The Go REST API Boilerplate includes a robust rate limiting middleware that protects your API from abuse and ensures fair usage across all clients. The rate limiter uses a token bucket algorithm with configurable limits and windows.

Features

  • Token Bucket Algorithm: Allows burst traffic while maintaining average rate limits
  • Per-IP Limiting: Rate limits are applied per client IP address
  • Configurable Limits: Set custom request limits and time windows
  • HTTP Headers: Provides standard rate limit headers for client awareness
  • In-Memory Storage: Uses LRU cache with TTL for efficient memory usage
  • Environment Configuration: Supports both YAML config and environment variables

Configuration

YAML Configuration

Add the following section to your configs/config.yaml:

ratelimit:
  rate_limit_enabled: true
  rate_limit_requests: 50
  rate_limit_window: 1m

Environment Variables

You can override the configuration using environment variables:

# Enable/disable rate limiting
RATE_LIMIT_ENABLED=true

# Number of requests allowed per window
RATE_LIMIT_REQUESTS=100

# Time window for rate limiting (Go duration format)
RATE_LIMIT_WINDOW=5m

Configuration Options

Option Type Default Description
rate_limit_enabled boolean false Enable or disable rate limiting
rate_limit_requests integer 50 Maximum requests allowed per window
rate_limit_window duration 1m Time window for rate limiting

Duration Format

The rate_limit_window accepts Go duration format: - 1s - 1 second - 1m - 1 minute - 1h - 1 hour - 30s - 30 seconds - 5m - 5 minutes

How It Works

Token Bucket Algorithm

The rate limiter uses a token bucket algorithm that:

  1. Refills tokens at a steady rate based on your configuration
  2. Allows bursts up to the maximum request limit
  3. Blocks requests when no tokens are available
  4. Resets tokens after the specified time window

Example Scenarios

Configuration: 10 requests per minute

  • Minute 1: Client makes 10 requests → Allowed (burst)
  • Minute 1: Client makes 11th request → Blocked (429 error)
  • Minute 2: Tokens refill → Client can make 10 more requests

IP Detection

The rate limiter identifies clients by IP address using the following priority:

  1. ClientIP() - Direct client IP
  2. X-Forwarded-For header - For requests behind proxies
  3. X-Real-IP header - Alternative proxy header
  4. "unknown" - Fallback for test environments

HTTP Headers

Success Response Headers

When requests are allowed, the following headers are included:

X-RateLimit-Limit: 50
X-RateLimit-Remaining: 45
X-RateLimit-Reset: 1640995200

Rate Limit Exceeded Response

When rate limits are exceeded, the server returns:

Status Code: 429 Too Many Requests

Headers:

Retry-After: 30
X-RateLimit-Limit: 50
X-RateLimit-Remaining: 0
X-RateLimit-Reset: 1640995200

Response Body:

{
  "error": "Rate limit exceeded",
  "message": "Too many requests.
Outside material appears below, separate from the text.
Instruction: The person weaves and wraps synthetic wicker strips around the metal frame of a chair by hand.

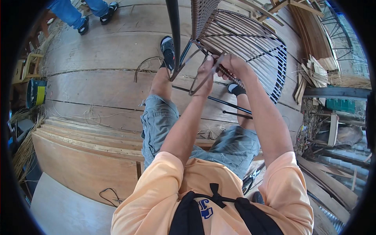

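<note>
Brown flat strip (213, 71), smooth, looping below the hands at the near edge of a brown woven chair (238, 39); seat is parallel strands on dark tubing. Black tube (172, 27) rises left of the work; plank floor (98, 58) below, stacked boards (86, 150) at left. Left hand (205, 70) and right hand (233, 65) nearly closed, pinching the strip; forearms converge.

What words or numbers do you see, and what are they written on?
Peach shirt: blue lettering on the chest, beside a black strap; I won't copy it out.
Dark container with a yellow patch, far left: too small to tell if there's writing.
Nothing else I can read.
</note>
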Demonstrator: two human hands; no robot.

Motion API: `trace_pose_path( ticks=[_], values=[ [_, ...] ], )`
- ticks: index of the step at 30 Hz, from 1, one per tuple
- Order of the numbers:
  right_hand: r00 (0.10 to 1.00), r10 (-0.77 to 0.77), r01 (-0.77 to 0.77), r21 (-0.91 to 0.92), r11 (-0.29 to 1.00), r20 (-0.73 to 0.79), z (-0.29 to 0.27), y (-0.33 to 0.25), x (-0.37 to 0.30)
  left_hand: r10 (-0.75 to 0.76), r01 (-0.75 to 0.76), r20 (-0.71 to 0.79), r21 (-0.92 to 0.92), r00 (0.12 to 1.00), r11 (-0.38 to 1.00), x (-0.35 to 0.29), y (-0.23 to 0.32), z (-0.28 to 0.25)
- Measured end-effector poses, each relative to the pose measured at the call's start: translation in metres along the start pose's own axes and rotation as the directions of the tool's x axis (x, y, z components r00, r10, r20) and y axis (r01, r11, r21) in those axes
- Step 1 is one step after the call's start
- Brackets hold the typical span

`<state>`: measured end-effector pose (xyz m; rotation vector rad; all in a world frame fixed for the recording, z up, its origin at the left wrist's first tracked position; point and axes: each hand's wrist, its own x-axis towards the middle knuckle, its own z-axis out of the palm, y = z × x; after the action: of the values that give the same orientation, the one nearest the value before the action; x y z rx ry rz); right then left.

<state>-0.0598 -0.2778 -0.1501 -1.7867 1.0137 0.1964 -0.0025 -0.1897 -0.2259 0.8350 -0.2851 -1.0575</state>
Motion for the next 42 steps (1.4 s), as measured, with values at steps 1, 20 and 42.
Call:
trace_pose_path(
  ticks=[1, 20, 42],
  values=[
    [0.976, 0.217, -0.216, 0.041, 0.976, -0.018, 0.005, -0.028, -0.015, 0.121, -0.110, -0.013, 0.333, 0.993, 0.937, -0.008, 0.004, -0.005],
    [0.975, 0.193, -0.206, 0.115, 0.972, 0.113, 0.007, 0.031, 0.031, -0.477, 0.448, -0.024, -0.305, 0.879, 0.840, 0.033, -0.012, 0.002],
    [0.643, -0.606, -0.002, -0.792, 0.610, -0.469, 0.062, 0.027, -0.003, 0.540, -0.744, -0.513, -0.410, 0.667, 0.528, -0.380, 0.288, -0.193]
  ],
)
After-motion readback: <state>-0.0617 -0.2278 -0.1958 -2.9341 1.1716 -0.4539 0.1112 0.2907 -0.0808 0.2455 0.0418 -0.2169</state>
Please try again in 30 seconds.",
  "retry_after": 30
}

Implementation Details

Middleware Integration

The rate limiter is integrated as global middleware in the router:

// Global rate-limit middleware (per client IP)
rlCfg := cfg.Ratelimit
if rlCfg.Enabled {
    router.Use(
        middleware.NewRateLimitMiddleware(
            rlCfg.Window,
            rlCfg.Requests,
            func(c *gin.Context) string {
                ip := c.ClientIP()
                if ip == "" {
                    // Fallback for test environments
                    ip = c.GetHeader("X-Forwarded-For")
                    if ip == "" {
                        ip = c.GetHeader("X-Real-IP")
                    }
                    if ip == "" {
                        ip = "unknown"
                    }
                }
                return ip
            },
            nil, // default in-memory LRU
        ),
    )
}

Storage Backend

The rate limiter uses an in-memory LRU cache with TTL:

  • Cache Size: 5,000 entries (configurable)
  • TTL: 6 hours (configurable)
  • Storage: github.com/hashicorp/golang-lru/v2/expirable

Custom Storage

You can implement a custom storage backend by implementing the Storage interface:

type Storage interface {
    Add(string, *rate.Limiter) bool
    Get(string) (*rate.Limiter, bool)
}

Usage Examples

Basic Configuration

# configs/config.yaml
ratelimit:
  rate_limit_enabled: true
  rate_limit_requests: 100
  rate_limit_window: 1m

Strict Rate Limiting

# Very strict: 10 requests per minute
ratelimit:
  rate_limit_enabled: true
  rate_limit_requests: 10
  rate_limit_window: 1m

Generous Rate Limiting

# Generous: 1000 requests per hour
ratelimit:
  rate_limit_enabled: true
  rate_limit_requests: 1000
  rate_limit_window: 1h

Environment-Based Configuration

# Production environment
RATE_LIMIT_ENABLED=true
RATE_LIMIT_REQUESTS=200
RATE_LIMIT_WINDOW=5m

# Development environment
RATE_LIMIT_ENABLED=false

Testing

Unit Tests

The rate limiter includes comprehensive unit tests:

# Run rate limiter tests
go test ./internal/middleware/ -v -run TestRateLimit

# Run all tests
make test

Manual Testing

Test rate limiting with curl:

# Test normal requests
for i in {1..10}; do
  curl -X POST http://localhost:8080/api/v1/auth/login \
    -H "Content-Type: application/json" \
    -d '{"email":"test@example.com","password":"password"}'
done

# Test rate limit exceeded
curl -X POST http://localhost:8080/api/v1/auth/login \
  -H "Content-Type: application/json" \
  -d '{"email":"test@example.com","password":"password"}'

Expected response for rate limit exceeded:

{
  "error": "Rate limit exceeded",
  "message": "Too many requests. Please try again in 30 seconds.",
  "retry_after": 30
}

Best Practices

Production Configuration

For production environments, consider these settings:

ratelimit:
  rate_limit_enabled: true
  rate_limit_requests: 100
  rate_limit_window: 1m

Development Configuration

For development, you might want more lenient limits:

ratelimit:
  rate_limit_enabled: true
  rate_limit_requests: 1000
  rate_limit_window: 1m

Testing Configuration

For testing, disable rate limiting:

ratelimit:
  rate_limit_enabled: false

Monitoring

Monitor rate limit metrics:

  • Track 429 responses in your logs
  • Monitor X-RateLimit-Remaining headers
  • Set up alerts for high rate limit usage

Troubleshooting

Common Issues

Rate Limiting Not Working

Problem: Requests are not being rate limited.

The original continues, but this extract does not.